→ What is required: Show all lines from the data that include the word "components".

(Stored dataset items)

--------------------

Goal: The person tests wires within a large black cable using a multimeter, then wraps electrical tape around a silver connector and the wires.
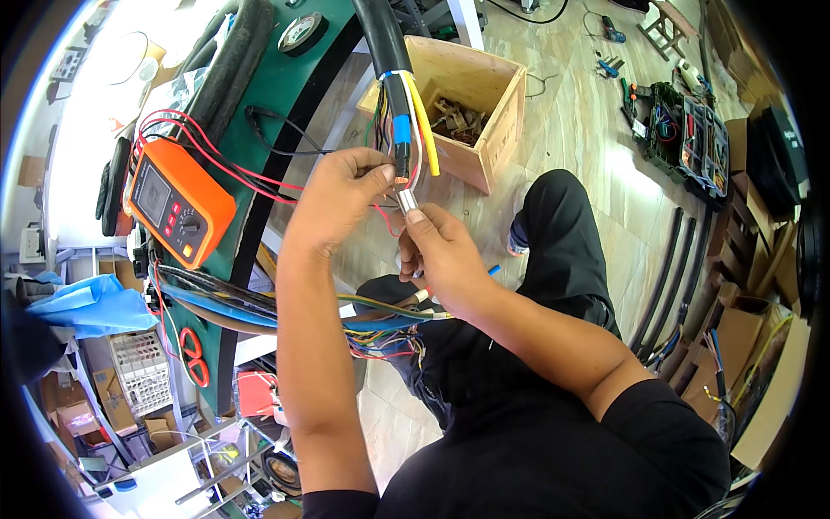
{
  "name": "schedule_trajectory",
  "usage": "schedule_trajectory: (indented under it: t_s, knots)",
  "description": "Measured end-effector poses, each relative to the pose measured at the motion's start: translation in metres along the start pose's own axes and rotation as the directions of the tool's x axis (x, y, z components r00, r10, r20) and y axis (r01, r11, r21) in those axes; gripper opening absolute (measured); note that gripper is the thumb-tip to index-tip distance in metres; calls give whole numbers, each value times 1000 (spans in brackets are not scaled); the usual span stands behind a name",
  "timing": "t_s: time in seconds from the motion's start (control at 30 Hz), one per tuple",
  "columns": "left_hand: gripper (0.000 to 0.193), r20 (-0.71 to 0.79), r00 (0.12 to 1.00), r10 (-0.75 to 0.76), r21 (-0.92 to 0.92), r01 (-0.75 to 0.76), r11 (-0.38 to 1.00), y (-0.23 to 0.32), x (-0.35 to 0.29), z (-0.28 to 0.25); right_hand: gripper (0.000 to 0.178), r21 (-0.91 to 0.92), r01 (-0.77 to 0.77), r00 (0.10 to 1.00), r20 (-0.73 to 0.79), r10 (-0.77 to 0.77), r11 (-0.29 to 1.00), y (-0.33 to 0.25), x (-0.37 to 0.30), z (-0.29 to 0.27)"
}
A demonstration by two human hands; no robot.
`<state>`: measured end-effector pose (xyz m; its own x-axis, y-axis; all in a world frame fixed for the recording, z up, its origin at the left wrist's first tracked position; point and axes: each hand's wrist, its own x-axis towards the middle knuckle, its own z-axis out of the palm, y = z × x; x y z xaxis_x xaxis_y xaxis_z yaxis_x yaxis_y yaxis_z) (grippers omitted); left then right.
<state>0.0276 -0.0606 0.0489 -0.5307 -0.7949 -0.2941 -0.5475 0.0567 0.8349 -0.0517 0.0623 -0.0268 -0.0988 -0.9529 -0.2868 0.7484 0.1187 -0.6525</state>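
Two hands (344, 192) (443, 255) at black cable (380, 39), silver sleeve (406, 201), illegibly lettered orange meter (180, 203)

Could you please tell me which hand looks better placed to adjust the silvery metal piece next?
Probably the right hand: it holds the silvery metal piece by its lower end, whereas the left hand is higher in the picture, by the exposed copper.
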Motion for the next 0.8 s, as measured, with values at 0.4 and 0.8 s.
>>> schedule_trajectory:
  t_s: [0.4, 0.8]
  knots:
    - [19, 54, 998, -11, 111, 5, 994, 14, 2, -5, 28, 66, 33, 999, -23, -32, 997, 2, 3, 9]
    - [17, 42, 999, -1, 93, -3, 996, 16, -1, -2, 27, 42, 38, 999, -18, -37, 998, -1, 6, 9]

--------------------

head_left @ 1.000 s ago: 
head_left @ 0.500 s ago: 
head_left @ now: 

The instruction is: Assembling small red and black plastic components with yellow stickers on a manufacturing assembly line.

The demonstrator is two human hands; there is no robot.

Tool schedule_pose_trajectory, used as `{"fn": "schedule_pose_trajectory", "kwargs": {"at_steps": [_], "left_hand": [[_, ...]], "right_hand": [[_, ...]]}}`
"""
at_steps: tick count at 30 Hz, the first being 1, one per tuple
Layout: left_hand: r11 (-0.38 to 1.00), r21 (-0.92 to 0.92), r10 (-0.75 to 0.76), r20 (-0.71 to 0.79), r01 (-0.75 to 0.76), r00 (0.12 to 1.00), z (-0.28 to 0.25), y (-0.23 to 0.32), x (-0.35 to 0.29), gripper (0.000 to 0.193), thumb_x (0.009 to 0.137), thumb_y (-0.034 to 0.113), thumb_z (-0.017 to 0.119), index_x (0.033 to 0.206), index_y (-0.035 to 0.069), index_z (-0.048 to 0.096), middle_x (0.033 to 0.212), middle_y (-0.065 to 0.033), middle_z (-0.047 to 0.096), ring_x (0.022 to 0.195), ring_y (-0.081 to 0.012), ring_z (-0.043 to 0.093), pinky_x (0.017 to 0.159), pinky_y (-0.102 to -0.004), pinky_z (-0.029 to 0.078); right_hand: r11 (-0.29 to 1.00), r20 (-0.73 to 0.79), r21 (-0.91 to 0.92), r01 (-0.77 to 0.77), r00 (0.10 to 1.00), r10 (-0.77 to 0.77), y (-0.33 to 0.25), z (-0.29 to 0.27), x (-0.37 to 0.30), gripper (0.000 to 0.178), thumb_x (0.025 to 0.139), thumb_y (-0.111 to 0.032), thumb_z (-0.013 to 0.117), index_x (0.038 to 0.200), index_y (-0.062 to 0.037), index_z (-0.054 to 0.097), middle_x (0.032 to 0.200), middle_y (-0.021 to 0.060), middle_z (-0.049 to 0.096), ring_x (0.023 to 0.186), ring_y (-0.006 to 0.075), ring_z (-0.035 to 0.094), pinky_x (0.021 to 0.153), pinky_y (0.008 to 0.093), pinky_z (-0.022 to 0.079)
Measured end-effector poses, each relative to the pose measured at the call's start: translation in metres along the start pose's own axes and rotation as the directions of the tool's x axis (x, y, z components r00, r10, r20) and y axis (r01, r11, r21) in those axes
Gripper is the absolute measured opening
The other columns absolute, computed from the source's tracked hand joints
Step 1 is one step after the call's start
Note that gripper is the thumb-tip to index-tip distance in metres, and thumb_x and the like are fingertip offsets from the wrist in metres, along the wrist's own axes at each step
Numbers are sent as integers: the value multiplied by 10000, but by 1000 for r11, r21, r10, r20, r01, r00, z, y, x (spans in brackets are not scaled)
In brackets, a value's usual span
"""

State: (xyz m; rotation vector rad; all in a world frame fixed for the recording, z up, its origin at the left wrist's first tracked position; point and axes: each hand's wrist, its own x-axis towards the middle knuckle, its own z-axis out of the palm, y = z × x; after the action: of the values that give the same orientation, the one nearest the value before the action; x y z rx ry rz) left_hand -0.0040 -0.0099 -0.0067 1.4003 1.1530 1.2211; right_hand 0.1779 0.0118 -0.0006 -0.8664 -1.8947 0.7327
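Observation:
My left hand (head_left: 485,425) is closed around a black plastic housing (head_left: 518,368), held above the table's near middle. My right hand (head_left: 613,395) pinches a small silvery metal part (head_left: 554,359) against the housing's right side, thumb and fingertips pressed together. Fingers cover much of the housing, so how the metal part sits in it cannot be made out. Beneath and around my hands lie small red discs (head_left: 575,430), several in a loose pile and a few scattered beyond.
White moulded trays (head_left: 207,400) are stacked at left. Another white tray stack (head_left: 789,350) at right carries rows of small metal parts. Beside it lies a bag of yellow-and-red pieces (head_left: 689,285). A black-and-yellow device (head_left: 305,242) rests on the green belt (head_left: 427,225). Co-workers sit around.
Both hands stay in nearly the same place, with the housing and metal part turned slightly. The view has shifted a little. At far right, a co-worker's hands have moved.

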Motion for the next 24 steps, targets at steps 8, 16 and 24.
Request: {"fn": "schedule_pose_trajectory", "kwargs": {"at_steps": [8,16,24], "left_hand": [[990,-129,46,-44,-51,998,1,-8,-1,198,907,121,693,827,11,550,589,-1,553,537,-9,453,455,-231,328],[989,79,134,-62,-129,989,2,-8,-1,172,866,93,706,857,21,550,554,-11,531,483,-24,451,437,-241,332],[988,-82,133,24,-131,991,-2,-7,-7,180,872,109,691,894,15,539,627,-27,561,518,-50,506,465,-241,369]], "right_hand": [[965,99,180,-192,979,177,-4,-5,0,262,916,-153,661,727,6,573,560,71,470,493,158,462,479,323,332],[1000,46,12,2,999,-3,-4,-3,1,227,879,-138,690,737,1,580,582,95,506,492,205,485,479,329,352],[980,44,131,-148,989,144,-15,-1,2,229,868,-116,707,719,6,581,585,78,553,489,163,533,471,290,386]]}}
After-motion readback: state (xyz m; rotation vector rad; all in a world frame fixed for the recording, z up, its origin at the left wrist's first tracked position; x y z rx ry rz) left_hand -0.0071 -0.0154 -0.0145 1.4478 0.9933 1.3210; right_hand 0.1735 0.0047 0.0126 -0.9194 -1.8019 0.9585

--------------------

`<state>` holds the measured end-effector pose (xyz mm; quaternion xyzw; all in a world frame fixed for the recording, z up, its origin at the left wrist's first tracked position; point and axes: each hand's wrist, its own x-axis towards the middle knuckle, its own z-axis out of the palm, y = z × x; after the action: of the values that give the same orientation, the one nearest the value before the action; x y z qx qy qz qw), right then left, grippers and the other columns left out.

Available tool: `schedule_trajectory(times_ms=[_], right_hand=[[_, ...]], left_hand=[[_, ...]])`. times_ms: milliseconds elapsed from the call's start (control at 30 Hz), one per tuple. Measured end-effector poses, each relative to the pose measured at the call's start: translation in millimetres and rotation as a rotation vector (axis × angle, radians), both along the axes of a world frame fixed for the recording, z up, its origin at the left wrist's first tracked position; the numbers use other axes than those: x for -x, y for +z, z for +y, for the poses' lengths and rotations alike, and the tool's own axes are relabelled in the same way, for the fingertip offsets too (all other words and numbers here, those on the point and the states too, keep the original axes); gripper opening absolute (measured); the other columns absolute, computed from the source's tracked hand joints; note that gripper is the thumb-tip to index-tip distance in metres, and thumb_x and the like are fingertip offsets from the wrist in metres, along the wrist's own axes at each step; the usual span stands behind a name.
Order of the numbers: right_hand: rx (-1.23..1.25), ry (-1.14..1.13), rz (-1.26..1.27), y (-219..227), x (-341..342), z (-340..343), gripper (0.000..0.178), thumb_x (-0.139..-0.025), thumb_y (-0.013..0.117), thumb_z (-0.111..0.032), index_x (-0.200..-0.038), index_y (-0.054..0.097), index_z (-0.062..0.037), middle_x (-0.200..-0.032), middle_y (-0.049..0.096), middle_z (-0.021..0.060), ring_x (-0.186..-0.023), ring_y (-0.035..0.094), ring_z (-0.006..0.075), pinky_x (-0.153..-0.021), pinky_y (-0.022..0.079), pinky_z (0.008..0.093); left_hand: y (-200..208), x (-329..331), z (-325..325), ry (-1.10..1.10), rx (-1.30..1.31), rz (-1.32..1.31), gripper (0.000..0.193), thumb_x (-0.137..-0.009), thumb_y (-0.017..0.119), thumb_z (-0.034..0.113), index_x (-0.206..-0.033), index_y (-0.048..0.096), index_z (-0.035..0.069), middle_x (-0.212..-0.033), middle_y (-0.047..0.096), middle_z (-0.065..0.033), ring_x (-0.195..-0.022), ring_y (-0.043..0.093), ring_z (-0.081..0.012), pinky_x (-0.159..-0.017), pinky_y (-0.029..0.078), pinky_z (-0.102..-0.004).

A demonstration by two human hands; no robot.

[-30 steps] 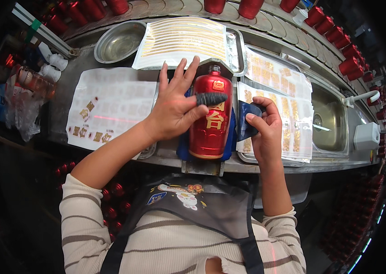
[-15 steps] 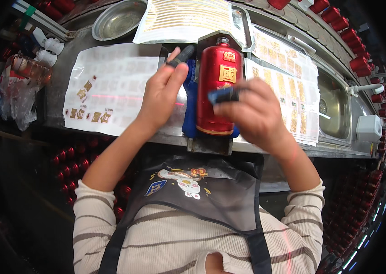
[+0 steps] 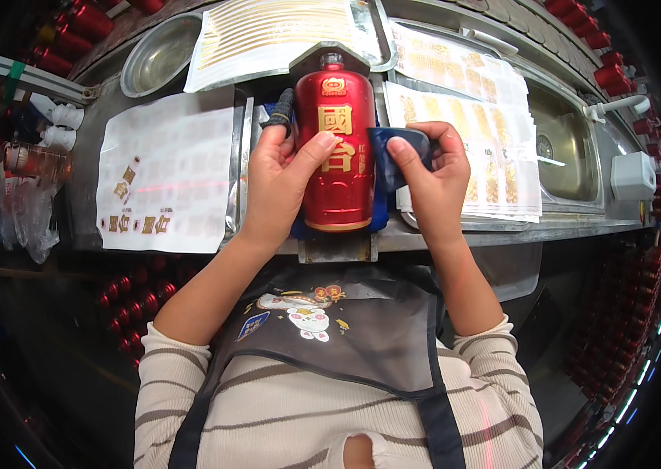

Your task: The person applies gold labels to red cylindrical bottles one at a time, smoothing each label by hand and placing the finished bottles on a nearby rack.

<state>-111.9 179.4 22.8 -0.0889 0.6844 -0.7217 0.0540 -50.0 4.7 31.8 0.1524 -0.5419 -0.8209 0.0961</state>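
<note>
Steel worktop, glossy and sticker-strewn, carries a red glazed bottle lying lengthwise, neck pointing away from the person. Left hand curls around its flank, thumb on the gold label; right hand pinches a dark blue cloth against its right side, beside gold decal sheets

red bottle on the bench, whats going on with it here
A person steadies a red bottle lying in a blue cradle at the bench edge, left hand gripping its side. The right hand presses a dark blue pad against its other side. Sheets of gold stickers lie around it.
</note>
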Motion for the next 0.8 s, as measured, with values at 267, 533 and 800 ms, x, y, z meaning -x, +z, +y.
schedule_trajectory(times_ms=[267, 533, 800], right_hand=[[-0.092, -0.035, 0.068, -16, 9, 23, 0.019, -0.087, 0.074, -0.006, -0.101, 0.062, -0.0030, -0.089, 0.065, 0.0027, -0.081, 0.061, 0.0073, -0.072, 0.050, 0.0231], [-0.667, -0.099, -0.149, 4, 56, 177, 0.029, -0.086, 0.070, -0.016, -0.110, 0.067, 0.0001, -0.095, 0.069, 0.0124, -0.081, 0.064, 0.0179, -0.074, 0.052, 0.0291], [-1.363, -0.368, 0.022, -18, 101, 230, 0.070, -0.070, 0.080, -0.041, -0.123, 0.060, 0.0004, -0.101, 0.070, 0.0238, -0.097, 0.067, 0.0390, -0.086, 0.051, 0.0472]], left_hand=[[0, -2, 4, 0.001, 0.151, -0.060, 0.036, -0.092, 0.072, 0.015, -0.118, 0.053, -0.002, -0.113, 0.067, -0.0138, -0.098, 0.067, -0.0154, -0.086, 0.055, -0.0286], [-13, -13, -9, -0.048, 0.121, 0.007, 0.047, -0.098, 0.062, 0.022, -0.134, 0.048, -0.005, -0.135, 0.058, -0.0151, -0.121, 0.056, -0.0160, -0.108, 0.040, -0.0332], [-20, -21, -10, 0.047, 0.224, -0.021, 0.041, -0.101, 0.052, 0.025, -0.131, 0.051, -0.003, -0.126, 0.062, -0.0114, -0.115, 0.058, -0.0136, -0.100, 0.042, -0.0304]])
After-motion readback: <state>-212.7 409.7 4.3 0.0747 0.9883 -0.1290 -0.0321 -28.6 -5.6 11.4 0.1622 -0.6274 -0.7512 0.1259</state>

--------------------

→ Solution to this exercise:
  "description": "Measured end-effector poses, each relative to the pose measured at the motion's start: translation in metres along the start pose's own axes and rotation as the directions of the tool's x axis (x, y, z components r00, r10, r20) and y axis (r01, r11, r21) in those axes; gripper opening absolute (measured); note that gripper is the thumb-tip to index-tip distance in metres; calls give whole numbers, each value times 1000 (spans in brackets are not scaled); the usual span stands behind a name",
The instruction is: Assembling small red and black plastic components with yellow stickers on a manufacturing assembly line.
Measured end-effector poses, each relative to the pose measured at the call's start: translation in metres along the start pose's own axes and rotation as the directions of the tool's x axis (x, y, z components r00, r10, r20) and y axis (r01, r11, r21) in those axes

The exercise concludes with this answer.